■ Exercise aim ■
The word "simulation" occurs in some of the lines below; copy each of those lines.

(Records drawn from a dataset)

********

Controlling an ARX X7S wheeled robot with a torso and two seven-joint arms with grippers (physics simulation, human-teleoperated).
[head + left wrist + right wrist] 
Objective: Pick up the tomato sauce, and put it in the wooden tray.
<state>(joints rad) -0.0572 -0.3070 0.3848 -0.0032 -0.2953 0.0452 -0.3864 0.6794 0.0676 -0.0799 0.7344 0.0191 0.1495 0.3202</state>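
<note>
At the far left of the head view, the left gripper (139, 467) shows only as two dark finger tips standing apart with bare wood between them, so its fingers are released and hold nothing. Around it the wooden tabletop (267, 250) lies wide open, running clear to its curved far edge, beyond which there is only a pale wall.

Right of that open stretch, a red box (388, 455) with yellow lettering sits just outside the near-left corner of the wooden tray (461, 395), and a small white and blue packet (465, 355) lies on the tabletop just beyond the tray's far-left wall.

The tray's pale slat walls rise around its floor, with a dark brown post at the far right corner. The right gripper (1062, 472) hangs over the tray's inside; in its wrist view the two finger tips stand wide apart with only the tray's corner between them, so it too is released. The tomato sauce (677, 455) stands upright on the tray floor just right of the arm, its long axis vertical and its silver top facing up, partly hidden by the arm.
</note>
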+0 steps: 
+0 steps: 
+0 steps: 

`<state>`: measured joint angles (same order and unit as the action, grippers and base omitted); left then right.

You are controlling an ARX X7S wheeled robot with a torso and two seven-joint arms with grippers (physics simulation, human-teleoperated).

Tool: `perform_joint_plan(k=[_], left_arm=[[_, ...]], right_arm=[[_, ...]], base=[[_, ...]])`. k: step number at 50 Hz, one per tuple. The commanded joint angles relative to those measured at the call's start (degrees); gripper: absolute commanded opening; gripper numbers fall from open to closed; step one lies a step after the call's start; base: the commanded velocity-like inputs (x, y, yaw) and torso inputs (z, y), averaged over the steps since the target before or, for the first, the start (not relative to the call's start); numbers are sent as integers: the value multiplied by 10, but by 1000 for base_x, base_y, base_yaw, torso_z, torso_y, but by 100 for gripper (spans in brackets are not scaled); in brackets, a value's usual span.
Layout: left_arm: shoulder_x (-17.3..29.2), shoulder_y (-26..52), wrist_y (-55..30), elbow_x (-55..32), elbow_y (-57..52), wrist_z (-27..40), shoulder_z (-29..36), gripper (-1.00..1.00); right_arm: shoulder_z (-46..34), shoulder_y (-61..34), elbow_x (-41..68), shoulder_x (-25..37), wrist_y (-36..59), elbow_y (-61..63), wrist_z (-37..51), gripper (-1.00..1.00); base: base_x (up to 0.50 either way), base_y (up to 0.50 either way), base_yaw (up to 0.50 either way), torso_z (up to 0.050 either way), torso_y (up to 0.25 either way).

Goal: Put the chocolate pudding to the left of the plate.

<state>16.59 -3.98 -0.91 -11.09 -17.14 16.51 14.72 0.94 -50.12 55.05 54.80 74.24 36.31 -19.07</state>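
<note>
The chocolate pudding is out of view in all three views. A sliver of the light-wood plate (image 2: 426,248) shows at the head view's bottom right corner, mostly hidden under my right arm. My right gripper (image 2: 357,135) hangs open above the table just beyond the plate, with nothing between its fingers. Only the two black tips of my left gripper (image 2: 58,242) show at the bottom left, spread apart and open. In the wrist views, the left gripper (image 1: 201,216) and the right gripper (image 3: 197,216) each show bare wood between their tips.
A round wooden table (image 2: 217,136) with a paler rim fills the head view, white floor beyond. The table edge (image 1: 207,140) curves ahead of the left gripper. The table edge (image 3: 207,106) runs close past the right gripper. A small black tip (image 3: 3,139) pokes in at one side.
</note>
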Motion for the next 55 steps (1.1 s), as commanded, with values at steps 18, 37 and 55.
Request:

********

■ Completed task ■
Controlling an ARX X7S wheeled robot with a torso and two seven-joint arms with grippers (physics simulation, human-teleoperated).
You are controlling an ARX X7S wheeled robot with a torso and two seven-joint arms with grippers (physics simulation, human-teleoperated).

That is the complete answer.